Этот взгляд Лёвки я помню до сих пор: взгляд мгновенно охладелой души с улыбкой лёгкого презрения. Будто фотовспышка ослепила меня и тотчас погасла. Тот же ветер развевал платьице Маринки. Так же удушающе несло фитоцидами от моего грандиозного букета. Так же хотелось есть и поскорее оказаться дома. Мгновение жизни – одно из бесконечно многих. Но такое, когда словно невидимая дверь закрылась передо мной. И только теперь, издалека вспоминая тот день, я могу здраво объяснить себе весь ужас случившегося тогда: поток моей жизни хлынул в какой-то провал, жизнь стала истекать из меня, мельчать во мне. Стал гаснуть сам этот солнечный ветреный день, и город мой на пути к дому - всё более обращался в город мёртвых.
Надавливая на звонок нашей квартиры, я крепился, и улыбался, как ни в чём не бывало, а мама, распахнув передо мной нашу обтянутую дерматином и порванную в нескольких местах дверь, страшно расширила глаза, одной рукой зажала нос, а другой стала яростно отмахиваться от подношенья. Оказалось, у неё была аллергия на черёмуху ещё с деревенского детства. Я плохо знал свою маму, мы были не очень близки душевно. И мне в голову не могло прийти, что это был для неё смертельный запах.
Она не позволила мне войти в дом и захлопнула передо мной дверь.

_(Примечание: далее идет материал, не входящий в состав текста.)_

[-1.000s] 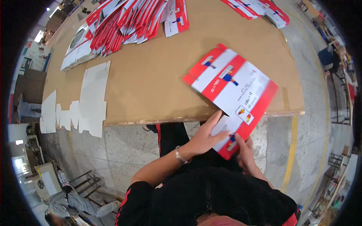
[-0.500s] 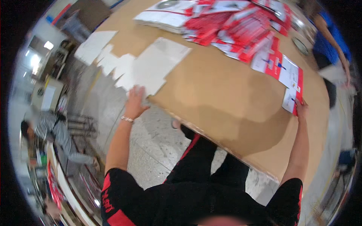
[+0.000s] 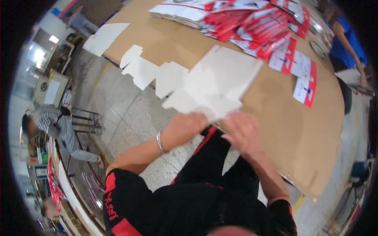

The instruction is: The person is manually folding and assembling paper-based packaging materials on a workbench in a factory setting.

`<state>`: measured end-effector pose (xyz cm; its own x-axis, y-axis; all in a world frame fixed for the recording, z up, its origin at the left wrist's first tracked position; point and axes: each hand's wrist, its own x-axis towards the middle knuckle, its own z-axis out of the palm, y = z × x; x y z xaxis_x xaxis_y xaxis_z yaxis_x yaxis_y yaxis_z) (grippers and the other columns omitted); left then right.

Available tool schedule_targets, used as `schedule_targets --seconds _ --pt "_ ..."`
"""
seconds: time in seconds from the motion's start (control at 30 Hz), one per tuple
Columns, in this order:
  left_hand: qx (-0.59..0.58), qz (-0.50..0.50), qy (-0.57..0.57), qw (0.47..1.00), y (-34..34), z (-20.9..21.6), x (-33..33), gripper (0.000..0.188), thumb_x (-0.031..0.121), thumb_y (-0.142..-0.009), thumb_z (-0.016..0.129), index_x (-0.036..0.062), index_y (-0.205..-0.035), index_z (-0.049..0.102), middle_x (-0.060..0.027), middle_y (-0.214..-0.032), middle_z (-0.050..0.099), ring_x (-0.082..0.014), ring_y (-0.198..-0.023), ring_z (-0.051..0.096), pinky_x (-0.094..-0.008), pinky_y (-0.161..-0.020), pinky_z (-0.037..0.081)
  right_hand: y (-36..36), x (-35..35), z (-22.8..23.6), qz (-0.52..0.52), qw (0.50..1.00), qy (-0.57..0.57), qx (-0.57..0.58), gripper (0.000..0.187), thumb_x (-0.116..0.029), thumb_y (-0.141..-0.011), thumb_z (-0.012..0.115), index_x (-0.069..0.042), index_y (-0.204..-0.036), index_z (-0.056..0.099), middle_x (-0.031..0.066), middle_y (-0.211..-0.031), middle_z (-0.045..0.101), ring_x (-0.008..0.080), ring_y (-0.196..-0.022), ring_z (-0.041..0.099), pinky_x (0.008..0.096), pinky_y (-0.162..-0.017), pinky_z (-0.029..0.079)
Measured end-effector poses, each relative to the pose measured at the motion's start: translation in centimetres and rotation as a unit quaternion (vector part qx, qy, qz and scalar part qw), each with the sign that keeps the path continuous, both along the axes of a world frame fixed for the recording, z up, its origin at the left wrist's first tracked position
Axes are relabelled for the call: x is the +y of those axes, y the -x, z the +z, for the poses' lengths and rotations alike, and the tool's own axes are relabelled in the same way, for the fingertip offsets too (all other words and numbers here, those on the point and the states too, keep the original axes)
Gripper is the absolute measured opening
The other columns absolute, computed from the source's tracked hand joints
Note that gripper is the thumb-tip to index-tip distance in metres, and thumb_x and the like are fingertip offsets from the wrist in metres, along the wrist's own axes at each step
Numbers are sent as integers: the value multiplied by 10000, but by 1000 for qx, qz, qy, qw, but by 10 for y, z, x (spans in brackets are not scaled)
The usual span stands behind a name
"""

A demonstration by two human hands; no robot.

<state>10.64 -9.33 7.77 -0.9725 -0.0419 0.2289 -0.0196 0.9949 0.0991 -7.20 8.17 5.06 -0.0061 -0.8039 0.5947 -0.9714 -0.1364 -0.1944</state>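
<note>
A white die-cut cardboard box blank [image 3: 220,78] lies plain side up across the table's near edge, its notched flaps stretching out to the left. My left hand [image 3: 185,128], with a silver bracelet at the wrist, is closed on the near edge of this blank. Close beside it my right hand [image 3: 245,131] pinches the same edge, thumb low and fingers on top, slightly blurred. What exactly lies between the fingertips is partly hidden. Three red-and-white printed cards or flat boxes [image 3: 303,86] overlap on the table to the right.
The brown table [image 3: 291,129] carries a heap of red-and-white printed pieces [image 3: 252,29] and a stack of white blanks [image 3: 179,13] at the back. Another white blank [image 3: 105,38] overhangs the far left edge. A person in blue [image 3: 342,43] stands at the right; another sits at left.
My left hand has moved right and closed on the blank's edge. The right hand has left the printed cards and come left to it. The blank has shifted right and nearer.
</note>
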Motion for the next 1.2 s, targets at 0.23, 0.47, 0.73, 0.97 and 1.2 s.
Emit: schedule_targets --seconds 0.23,0.47,0.73,0.97,1.2 --pt "-2 -118 -155 981 -3 -19 37 915 483 -541 828 115 -1321 522 -97 -1343 536 -272 -1231 515 -429 -1023 416 -19 125 -30 -146 971 -67 -178 215 -33 -685 652 -78 -892 690 61 -924 660 231 -973 583 409 -901 425" --pt "-31 -147 -84 985 65 -78 19 516 186 -713 737 122 -1210 611 -57 -1360 523 -270 -1308 421 -445 -1055 354 -11 267 -15 -299 855 -20 -422 155 -41 -703 673 -78 -851 701 65 -894 644 240 -950 574 362 -897 399" --pt "63 40 -232 970 106 -91 84 263 185 -777 711 97 -1025 702 -30 -1232 604 -226 -1108 521 -382 -951 383 -34 294 -46 -484 864 -46 -130 185 -97 -782 655 -88 -964 685 58 -980 662 249 -925 598 367 -895 402" --pt "-31 -231 -297 926 115 -89 118 314 175 -824 687 34 -1102 658 -80 -1338 554 -277 -1332 422 -475 -1143 237 -23 284 -50 -545 804 14 -238 713 -159 -744 765 -71 -1378 449 101 -926 645 248 -812 615 364 -770 497" --pt "75 -78 -331 937 142 -111 162 346 179 -897 592 67 -1224 593 -67 -1339 548 -299 -1357 380 -571 -1135 138 -22 260 -57 -646 658 63 -382 783 -196 -786 773 -72 -1440 360 83 -891 594 158 -749 535 307 -694 472"
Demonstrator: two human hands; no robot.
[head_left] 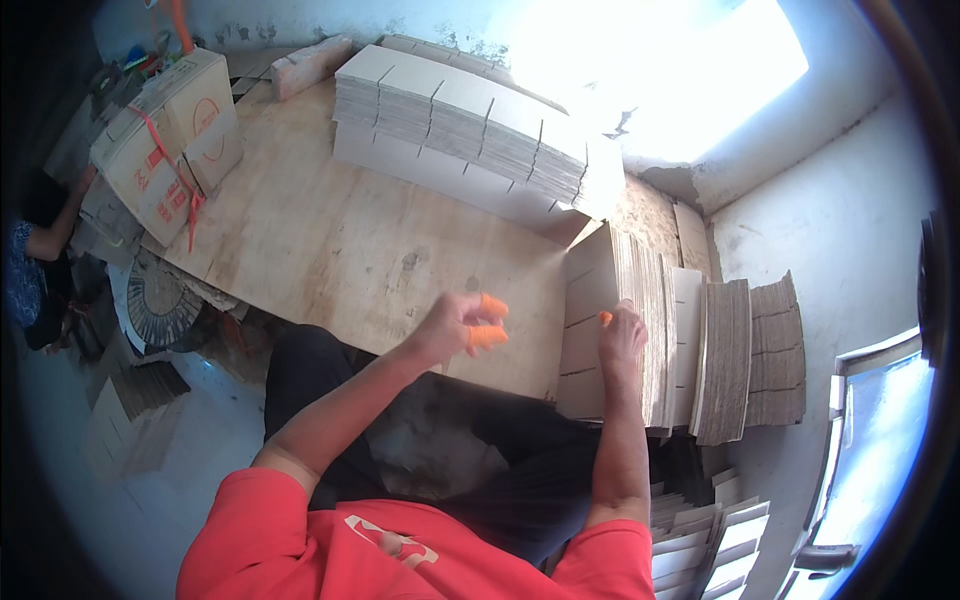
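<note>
My left hand hovers over the wooden board, with orange sleeves on two of its fingers. Those fingers are slightly bent and apart, and nothing shows between them. To the right, my right hand is closed at the near side of a stack of slotted cardboard dividers. An orange sleeve covers one digit there, and the fingers bend over the upper edge of a cardboard divider. How many sheets they pinch is hidden.
A plywood board lies before me. Along its far edge rises a long pile of slotted cardboard. More bundles stand at the right. A strapped carton sits at the left, beside another person's arm. Cardboard pieces lie lower right.
</note>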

Некоторое время я стоял растерянный. Потом подумал, что прошло совсем немного времени с нашего прибытия в яхт-клуб, должно быть Лёвка с Маринкой ещё там, и решил вернуться чтобы отдать-таки букет.

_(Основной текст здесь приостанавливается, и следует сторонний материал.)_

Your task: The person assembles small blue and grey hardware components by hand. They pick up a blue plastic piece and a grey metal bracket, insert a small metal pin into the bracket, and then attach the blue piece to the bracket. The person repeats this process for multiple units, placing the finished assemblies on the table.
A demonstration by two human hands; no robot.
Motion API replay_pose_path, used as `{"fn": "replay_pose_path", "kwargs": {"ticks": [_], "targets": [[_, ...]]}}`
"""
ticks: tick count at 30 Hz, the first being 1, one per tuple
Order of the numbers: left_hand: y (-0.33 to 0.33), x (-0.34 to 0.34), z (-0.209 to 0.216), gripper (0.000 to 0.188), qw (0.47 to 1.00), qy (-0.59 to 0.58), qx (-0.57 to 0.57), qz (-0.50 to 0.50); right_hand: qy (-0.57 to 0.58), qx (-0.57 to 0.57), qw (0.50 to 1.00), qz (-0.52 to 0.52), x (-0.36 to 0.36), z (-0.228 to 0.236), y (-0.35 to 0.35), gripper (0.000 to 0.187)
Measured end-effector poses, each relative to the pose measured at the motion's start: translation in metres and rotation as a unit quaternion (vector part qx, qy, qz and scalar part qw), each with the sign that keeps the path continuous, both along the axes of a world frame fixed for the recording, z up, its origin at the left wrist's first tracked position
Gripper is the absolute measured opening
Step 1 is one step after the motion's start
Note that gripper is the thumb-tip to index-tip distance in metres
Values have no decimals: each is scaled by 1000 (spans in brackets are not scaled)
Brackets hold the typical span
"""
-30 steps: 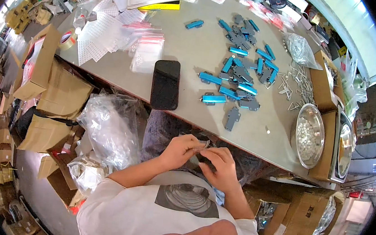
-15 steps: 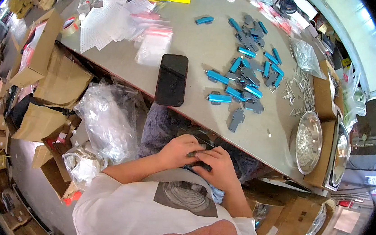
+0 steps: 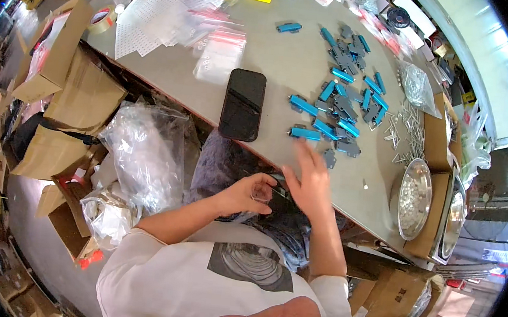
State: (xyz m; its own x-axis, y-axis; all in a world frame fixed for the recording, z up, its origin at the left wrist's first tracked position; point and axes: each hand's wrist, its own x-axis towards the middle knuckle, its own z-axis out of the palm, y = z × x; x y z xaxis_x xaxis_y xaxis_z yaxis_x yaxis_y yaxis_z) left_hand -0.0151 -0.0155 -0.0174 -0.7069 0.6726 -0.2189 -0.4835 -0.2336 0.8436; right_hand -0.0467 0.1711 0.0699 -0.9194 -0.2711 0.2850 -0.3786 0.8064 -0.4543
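My left hand [image 3: 244, 195] is curled over my lap, below the table's near edge, around a small see-through plastic piece [image 3: 261, 191] whose kind I cannot make out. Over the table edge reaches my right hand [image 3: 310, 179], slightly blurred, fingers apart and nothing visible in them. Its fingertips are close to the nearest blue-and-grey latch-like part [image 3: 304, 133]. Beside those fingers a grey flat part [image 3: 328, 158] shows partly. Several more such blue and grey parts [image 3: 344, 109] lie in a loose heap beyond.
A black phone [image 3: 242, 105] lies left of the parts, near small clear zip bags [image 3: 219, 57]. To the right are loose metal pins [image 3: 412, 134], a metal bowl [image 3: 414, 198] of small whitish pieces and an open cardboard box [image 3: 430, 206]. Clear plastic bags [image 3: 148, 148] hang left of my lap.
My hands, together over my lap before, have parted. The right one has moved forward over the table toward the parts; the left stays low. The whole view has shifted slightly.
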Motion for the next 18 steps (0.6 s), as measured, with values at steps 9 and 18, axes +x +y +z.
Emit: {"fn": "replay_pose_path", "kwargs": {"ticks": [9,18], "targets": [[-13,-4,-10,73,980,-163,111,29,88,148,982,74,-5,-30,-11,50],[-9,-9,10,74,959,-217,176,-44,-181,-406,895,-21,15,-3,-10,21]]}}
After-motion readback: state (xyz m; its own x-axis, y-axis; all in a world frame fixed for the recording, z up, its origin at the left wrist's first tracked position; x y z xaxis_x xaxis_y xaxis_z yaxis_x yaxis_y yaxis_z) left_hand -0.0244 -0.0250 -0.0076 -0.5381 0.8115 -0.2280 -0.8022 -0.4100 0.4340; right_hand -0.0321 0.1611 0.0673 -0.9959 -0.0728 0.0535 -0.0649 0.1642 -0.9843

Гнала меня какая-то мрачная сила, я бежал в забытьи самым коротким путём, дворами и закоулками. И уже на спуске к яхт-клубу заметил эту парочку на боковой алле, они шли по набережной под березами, опылёнными молодой зеленью. Я хотел окликнуть их, но голос словно обрезало.

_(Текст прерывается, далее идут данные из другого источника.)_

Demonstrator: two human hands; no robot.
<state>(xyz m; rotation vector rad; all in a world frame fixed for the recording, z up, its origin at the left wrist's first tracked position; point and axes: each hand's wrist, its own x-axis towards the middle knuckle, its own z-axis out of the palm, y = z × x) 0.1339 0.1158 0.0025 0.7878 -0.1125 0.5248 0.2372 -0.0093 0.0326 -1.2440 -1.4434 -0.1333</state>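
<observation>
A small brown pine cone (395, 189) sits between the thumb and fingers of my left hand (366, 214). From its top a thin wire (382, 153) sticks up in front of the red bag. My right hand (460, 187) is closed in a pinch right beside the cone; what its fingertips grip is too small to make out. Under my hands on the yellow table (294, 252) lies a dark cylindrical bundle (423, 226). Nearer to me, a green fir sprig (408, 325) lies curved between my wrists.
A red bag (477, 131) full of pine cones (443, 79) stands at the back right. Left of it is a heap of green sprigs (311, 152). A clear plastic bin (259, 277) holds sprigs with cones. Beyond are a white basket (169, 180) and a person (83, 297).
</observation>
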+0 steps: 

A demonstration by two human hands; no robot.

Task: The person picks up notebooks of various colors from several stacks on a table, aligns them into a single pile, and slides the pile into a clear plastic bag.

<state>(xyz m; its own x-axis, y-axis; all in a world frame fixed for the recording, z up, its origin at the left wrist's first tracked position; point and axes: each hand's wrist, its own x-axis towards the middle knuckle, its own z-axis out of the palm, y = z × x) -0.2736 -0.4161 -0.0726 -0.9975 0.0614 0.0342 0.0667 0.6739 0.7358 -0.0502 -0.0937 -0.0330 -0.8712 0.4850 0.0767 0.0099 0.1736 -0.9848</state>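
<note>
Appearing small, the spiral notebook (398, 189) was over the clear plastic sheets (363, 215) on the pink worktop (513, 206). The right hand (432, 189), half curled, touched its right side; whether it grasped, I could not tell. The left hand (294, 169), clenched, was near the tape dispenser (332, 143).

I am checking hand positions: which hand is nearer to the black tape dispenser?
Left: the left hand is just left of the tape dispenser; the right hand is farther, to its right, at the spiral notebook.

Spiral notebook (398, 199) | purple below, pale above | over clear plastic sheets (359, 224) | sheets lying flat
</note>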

Я ещё долго шёл следом за ними, всё отставая и отставая, пока не наткнулся на гипсовую статую девушки с веслом. Машинально положил букет к ногам этого невинного создания и побрёл куда глаза глядят.
А лето длилось. Всю навигацию я отходил в экипаже с Лёвкой и Валькой, но дружба наша уже как-то разладилась. Сначала я перестал валять дурака на трапеции с гитарой. Потом и в кино мы стали ходить в разбивку. Лёвка с Маринкой, мы с Валькой. А потом и вовсе каждый сам по себе.
Мы ещё выиграли первенство «Водника», но в Калининград на регату я уже не поехал, вся эта романтика погрузки яхт на платформы, весёлая дорога в поездах, жизнь в гостиницах тоже перестала занимать меня.
Я сдал экзамены на рулевого. Мне дали «Финн». И следующую навигацию я ещё гонялся в одиночку, всё более охладевая к этому занятию, а зимой и вовсе бросил, будучи приглашённым в рок-группу играть на бас-гитаре.
Вот такие оказались однажды для меня эти черемуховые холода.
Я нюхал веточку московской сирени, а на ум приходила архангельская юность.
Вспоминалось благородство друзей и собственное малодушие.
Крепло убеждение в том, что разрывы с людьми неизбежны.
Жаль только, что и потом во множестве своём, подобные разрывы происходили у меня тоже как-то не совсем гладко.